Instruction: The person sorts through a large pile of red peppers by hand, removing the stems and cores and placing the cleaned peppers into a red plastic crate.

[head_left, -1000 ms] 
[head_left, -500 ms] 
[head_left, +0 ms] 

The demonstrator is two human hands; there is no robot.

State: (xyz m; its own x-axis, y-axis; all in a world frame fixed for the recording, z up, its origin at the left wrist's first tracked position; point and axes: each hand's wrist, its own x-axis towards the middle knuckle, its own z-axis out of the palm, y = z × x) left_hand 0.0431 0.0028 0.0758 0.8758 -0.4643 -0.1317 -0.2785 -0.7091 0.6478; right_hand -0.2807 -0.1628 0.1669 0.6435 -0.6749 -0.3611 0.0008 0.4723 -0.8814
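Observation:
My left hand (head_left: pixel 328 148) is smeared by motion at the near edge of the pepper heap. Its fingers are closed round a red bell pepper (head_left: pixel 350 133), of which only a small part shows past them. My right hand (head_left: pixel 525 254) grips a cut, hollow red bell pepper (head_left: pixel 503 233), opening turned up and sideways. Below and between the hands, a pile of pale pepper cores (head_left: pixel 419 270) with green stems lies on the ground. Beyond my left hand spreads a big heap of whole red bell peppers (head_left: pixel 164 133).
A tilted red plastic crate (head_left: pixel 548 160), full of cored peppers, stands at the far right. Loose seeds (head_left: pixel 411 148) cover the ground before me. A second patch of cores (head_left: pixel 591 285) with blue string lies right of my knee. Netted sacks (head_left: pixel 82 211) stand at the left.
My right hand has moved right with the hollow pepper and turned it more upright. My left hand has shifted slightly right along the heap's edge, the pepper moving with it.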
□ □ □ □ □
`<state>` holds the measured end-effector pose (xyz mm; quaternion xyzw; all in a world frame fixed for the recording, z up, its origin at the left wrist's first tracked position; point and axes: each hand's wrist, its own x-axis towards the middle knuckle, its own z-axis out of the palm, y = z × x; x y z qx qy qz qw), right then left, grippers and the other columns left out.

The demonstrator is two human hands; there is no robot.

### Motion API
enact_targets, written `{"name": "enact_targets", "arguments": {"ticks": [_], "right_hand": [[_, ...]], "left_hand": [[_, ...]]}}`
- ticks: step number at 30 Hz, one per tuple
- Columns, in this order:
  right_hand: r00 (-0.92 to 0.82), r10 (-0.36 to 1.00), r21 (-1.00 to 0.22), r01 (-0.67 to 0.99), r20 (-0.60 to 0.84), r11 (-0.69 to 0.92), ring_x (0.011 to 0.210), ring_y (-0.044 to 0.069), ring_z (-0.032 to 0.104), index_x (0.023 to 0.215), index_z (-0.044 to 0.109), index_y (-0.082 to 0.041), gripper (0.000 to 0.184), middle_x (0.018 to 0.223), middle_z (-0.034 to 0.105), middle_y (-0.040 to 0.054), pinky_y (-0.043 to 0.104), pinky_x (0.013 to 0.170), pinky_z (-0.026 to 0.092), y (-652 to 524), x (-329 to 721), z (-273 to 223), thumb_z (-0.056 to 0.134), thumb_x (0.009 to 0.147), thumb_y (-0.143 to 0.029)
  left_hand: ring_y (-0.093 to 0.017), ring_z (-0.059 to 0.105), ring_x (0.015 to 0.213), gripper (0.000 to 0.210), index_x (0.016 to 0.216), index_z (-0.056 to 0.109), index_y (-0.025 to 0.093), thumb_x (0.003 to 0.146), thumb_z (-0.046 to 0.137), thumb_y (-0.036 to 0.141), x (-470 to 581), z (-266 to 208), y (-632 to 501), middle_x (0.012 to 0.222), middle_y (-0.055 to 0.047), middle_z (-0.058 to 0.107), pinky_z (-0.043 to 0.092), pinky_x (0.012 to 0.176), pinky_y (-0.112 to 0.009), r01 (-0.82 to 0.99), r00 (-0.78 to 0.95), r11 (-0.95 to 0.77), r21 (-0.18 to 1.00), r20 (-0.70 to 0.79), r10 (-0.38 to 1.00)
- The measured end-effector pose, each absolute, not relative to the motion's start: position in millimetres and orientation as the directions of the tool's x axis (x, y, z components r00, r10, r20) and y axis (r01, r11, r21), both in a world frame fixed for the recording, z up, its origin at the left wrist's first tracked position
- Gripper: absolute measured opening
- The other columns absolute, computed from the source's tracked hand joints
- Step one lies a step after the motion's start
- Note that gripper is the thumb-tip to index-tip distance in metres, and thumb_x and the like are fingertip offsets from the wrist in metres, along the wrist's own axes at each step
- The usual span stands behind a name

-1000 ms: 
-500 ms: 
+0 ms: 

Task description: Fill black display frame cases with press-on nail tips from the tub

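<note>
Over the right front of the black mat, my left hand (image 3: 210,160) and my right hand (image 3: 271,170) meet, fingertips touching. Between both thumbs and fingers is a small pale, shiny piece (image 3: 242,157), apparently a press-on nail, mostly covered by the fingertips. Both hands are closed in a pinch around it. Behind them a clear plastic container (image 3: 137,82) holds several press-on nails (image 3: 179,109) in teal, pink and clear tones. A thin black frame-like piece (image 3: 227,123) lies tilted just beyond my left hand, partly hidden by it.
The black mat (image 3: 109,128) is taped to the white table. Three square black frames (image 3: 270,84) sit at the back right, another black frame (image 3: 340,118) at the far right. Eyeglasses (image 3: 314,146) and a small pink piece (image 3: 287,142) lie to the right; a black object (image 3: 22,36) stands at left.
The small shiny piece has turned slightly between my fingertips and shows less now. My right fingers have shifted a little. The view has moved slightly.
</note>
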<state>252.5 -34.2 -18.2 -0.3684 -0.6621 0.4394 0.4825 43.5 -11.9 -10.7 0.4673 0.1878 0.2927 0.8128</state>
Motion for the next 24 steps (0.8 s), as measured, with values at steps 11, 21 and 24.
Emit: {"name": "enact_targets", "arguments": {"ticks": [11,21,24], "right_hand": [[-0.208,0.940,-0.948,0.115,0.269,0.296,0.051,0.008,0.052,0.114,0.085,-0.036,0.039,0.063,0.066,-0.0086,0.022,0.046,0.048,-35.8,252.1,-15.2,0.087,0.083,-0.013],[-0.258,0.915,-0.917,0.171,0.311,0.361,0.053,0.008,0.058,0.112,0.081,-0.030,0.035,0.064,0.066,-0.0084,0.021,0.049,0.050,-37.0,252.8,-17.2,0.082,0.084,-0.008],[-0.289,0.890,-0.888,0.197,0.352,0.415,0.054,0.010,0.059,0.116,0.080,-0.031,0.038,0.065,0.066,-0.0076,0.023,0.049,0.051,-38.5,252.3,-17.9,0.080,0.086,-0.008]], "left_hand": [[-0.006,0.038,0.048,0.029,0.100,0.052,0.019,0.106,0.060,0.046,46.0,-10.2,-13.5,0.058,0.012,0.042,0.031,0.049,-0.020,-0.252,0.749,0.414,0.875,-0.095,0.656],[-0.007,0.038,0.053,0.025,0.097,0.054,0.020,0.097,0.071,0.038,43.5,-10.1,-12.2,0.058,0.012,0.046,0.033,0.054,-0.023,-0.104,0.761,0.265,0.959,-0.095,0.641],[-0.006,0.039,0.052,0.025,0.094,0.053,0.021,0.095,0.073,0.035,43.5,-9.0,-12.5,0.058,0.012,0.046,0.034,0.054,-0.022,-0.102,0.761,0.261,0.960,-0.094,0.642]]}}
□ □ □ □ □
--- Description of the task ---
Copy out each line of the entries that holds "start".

--- Task solution ---
- The measured end-effector pose, each absolute, not relative to the motion's start: position in millimetres and orientation as the directions of the tool's x axis (x, y, z components r00, r10, r20) and y axis (r01, r11, r21), both in a world frame fixed for the recording, z up, its origin at the left wrist's first tracked position
- Step one lies a step after the motion's start

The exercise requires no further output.